Local Kubernetes Development

How to develop Onyx against a local kind cluster, with the vscode debugger attached to api_server / celery / web.

When you need this

The default path in CONTRIBUTING.md (docker-compose deps + vscode debugger + SANDBOX_BACKEND=local) is faster and covers ~90% of the codebase. Use it unless you're working on Onyx Craft (build mode) with SANDBOX_BACKEND=kubernetes: sandboxes are real pods, so anything touching the pod spec, the sandbox image, or the cluster-side push / auth paths must be exercised on a real cluster.

Prerequisites

Builds on the CONTRIBUTING.md prereqs (Python 3.11, uv, Node.js 22, the venv, .vscode/.env). Docker Desktop must be running with at least 8 CPU / 16 GB allocated.

bash

brew install kind helm kubectl

curl -fLo /opt/homebrew/bin/telepresence \
  https://github.com/telepresenceio/telepresence/releases/latest/download/telepresence-darwin-arm64
chmod +x /opt/homebrew/bin/telepresence

The telepresence network daemon needs sudo for DNS + VPN setup. vscode's preLaunchTask can't answer an interactive prompt, so pick one:

A. Passwordless sudo (set once)

bash

echo "$USER ALL=(ALL) NOPASSWD: /opt/homebrew/bin/telepresence" \
  | sudo tee /etc/sudoers.d/telepresence
sudo chmod 0440 /etc/sudoers.d/telepresence

B. Manual connect once per dev session

One sudo prompt at session start; the daemon stays alive afterward:

bash

telepresence connect -n onyx

One-time setup

Follow the four steps below in order. Skipping step 3 (the sandbox image) is the most common Craft setup failure — sandbox pods can't pull onyxdotapp/sandbox:dev from anywhere, so Build sessions hang.

1. Bring up the cluster

bash

deployment/helm/dev/k8s-up.sh

Or run the k8s: cluster up vscode task. The script is idempotent and refuses to run unless your kubectl context is exactly kind-onyx-dev (the onyx namespace also exists in prod EKS). It also installs the telepresence traffic-manager once per cluster.

Watch pods (vespa and CNPG-postgres take a minute or two on first boot):

bash

kubectl -n onyx get pods -w

The chart pins images to the :edge tag in values-localdev.yaml with pullPolicy: Always, so in-cluster pods track nightly builds off main rather than the released :latest.

2. Copy `.env.k8s` from the template

bash

cp .vscode/.env.k8s.template .vscode/.env.k8s

Then fill in <REPLACE THIS> values (at minimum GEN_AI_API_KEY). See Set up your .env.k8s below for the full workflow and what to mirror from .vscode/.env.

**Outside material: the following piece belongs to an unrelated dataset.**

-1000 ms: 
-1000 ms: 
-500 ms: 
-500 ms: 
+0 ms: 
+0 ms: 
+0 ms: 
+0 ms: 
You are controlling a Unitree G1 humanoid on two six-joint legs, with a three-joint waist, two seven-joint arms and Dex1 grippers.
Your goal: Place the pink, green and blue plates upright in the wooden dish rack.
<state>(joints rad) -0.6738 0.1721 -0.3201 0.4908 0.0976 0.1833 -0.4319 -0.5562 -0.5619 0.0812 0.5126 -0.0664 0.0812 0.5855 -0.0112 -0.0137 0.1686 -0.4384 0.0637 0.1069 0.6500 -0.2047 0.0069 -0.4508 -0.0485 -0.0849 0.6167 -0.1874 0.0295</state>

3. Build and load the sandbox image

Required for Craft (SANDBOX_BACKEND=kubernetes). The chart points sandbox pods at onyxdotapp/sandbox:dev, which is local-only — it isn't on any registry, so kind's imagePullPolicy: IfNotPresent will fail until you've built it and loaded it into the kind node:

bash

docker build -t onyxdotapp/sandbox:dev \
  backend/onyx/server/features/build/sandbox/kubernetes/docker
kind load docker-image onyxdotapp/sandbox:dev --name onyx-dev

Rebuild + reload when you change anything under that directory. The image tag (onyxdotapp/sandbox:dev) must match SANDBOX_CONTAINER_IMAGE in your .env.k8s and the chart's sandbox.image.* values.

Verify it's present in the kind node:

bash

docker exec onyx-dev-control-plane crictl images | grep sandbox

4. Connect telepresence

bash

telepresence connect -n onyx

This sets up the DNS bridge so your local api_server can resolve in-cluster services (onyx-pg-rw, onyx-minio, etc.). The vscode (k8s) launch profiles also run an intercept automatically — connect here is only needed if you're driving telepresence outside of vscode.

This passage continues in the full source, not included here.